Since data privacy and security rules are only tightening, wise organizations must prepare for upcoming changes and challenges. This is the moment to strategically invest in data, ensuring it’s generating business value while meeting foreseeable compliance and information security standards. Put another way, companies without clean, connected data are taking a big risk.

Looking ahead, organizations must plan for data privacy and consent management, as well as fraud detection. This means improving the protection of sensitive data, updating old systems, creating a holistic view of customers, and minimizing fraud response delays. 
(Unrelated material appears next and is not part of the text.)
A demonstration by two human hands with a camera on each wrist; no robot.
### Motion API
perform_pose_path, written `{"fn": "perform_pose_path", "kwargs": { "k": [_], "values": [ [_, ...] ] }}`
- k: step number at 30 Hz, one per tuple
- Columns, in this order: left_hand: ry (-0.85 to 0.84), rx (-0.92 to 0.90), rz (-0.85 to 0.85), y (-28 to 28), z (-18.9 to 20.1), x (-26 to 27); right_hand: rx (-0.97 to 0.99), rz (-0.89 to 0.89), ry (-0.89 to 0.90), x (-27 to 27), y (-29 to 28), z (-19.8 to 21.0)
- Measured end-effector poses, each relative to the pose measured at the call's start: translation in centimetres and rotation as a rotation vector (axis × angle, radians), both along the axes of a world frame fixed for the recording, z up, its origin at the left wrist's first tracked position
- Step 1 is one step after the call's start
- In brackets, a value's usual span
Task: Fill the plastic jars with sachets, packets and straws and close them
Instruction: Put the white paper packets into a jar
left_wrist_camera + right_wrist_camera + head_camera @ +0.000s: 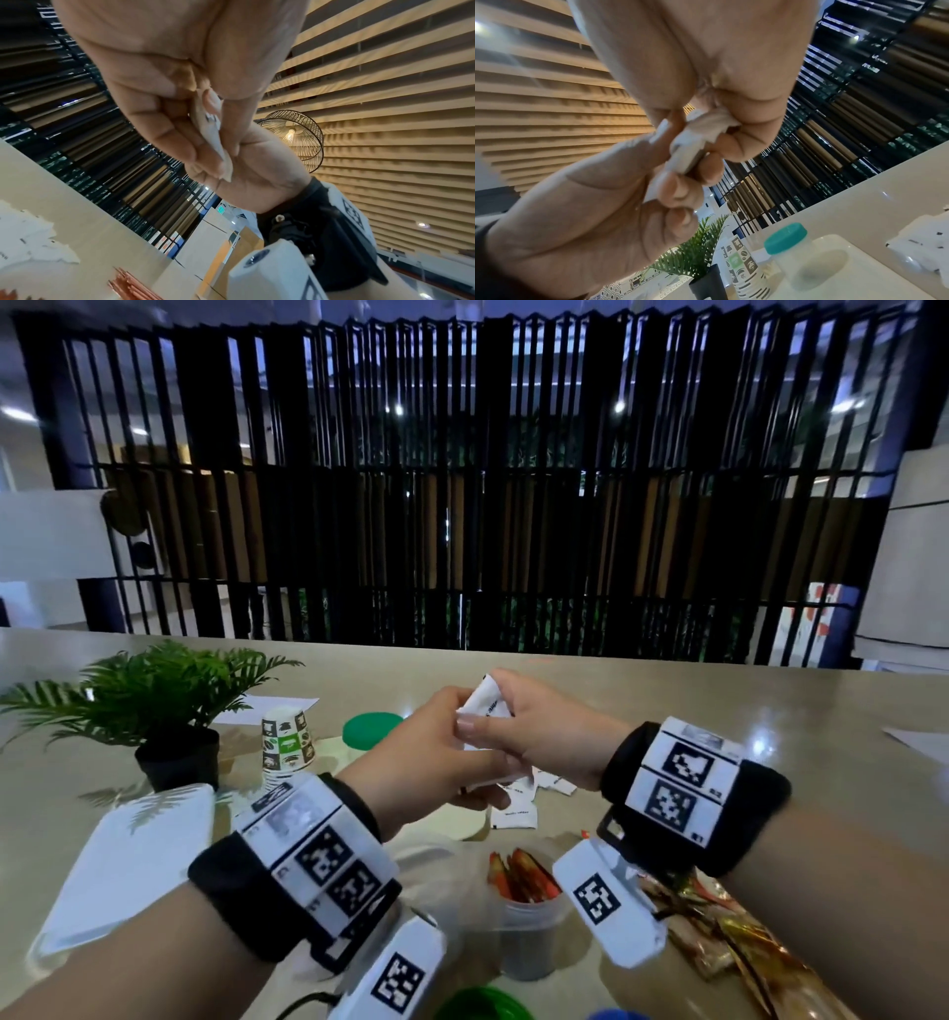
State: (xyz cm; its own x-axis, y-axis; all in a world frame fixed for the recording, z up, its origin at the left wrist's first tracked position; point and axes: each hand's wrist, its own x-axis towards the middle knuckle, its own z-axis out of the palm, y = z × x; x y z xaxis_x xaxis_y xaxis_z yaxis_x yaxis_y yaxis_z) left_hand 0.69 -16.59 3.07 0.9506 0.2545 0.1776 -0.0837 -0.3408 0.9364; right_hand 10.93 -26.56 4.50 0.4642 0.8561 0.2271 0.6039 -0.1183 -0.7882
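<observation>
Both hands are raised over the table and hold a small bunch of white sachets between them. My left hand grips the bunch from below, fingers curled round it. My right hand pinches its top. In the left wrist view the sachets sit between my left fingers. The right wrist view shows the crumpled sachets under my right hand. An open clear jar holding red sachets stands below my wrists. A jar with a green lid stands farther off.
Loose white sachets lie on the table beyond the open jar. Gold and brown packets lie at the right. A paper cup, a potted plant and a white tray stand at the left. A green lid lies at the near edge.
</observation>
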Motion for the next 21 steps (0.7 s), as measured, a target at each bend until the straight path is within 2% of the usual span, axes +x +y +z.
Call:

Risk management practices can go beyond ensuring compliance with data privacy and financial regulations, reducing fraud and losses from claims. That said, risk management practices all depend on access to comprehensive, reliable, and insight-ready data. 

The following five actions will enable organizations to better manage their data:

  1. Conduct a data risk assessment. A Gartner survey blamed poor data quality for an average of $15 million in annual losses per company. Datanami’s survey of 500 data professionals revealed that 77% have data quality issues, and almost all said those issues are impacting company performance, including reduced understanding between teams. Less than half said they have high trust in their company’s data; 13% said they have low trust in that data.
  2. Consider accuracy, completeness, and time when building out a data collection and implementation. Absent any one of these traits, data cannot enable products or services to be quickly improved for clients. 
  3. Collaborate with MDM experts. Choose third-party or in-house experts to improve data collection and enhance implementation of data trends, incorporating key indicators to reduce fraud and improve risk monitoring. 
  4. Connect the customer experience with MDM. The siloed nature of customer data potentially reduces revenue and leads to increased churn. Enterprises that identify customers in real time and assign them a single, universal profile can create clean, consistent experiences that satisfy customers across all touch points.
  5. Evolve through cross-referencing data. Improve visibility into potential threats and fraud activities and continuously learn from findings.

Companies now spend billions of dollars on digital transformation to stay competitive, including improving information security and regulatory compliance. Success will ultimately be measured in three ways: eliminated security risks, improved data quality, and reduced business costs.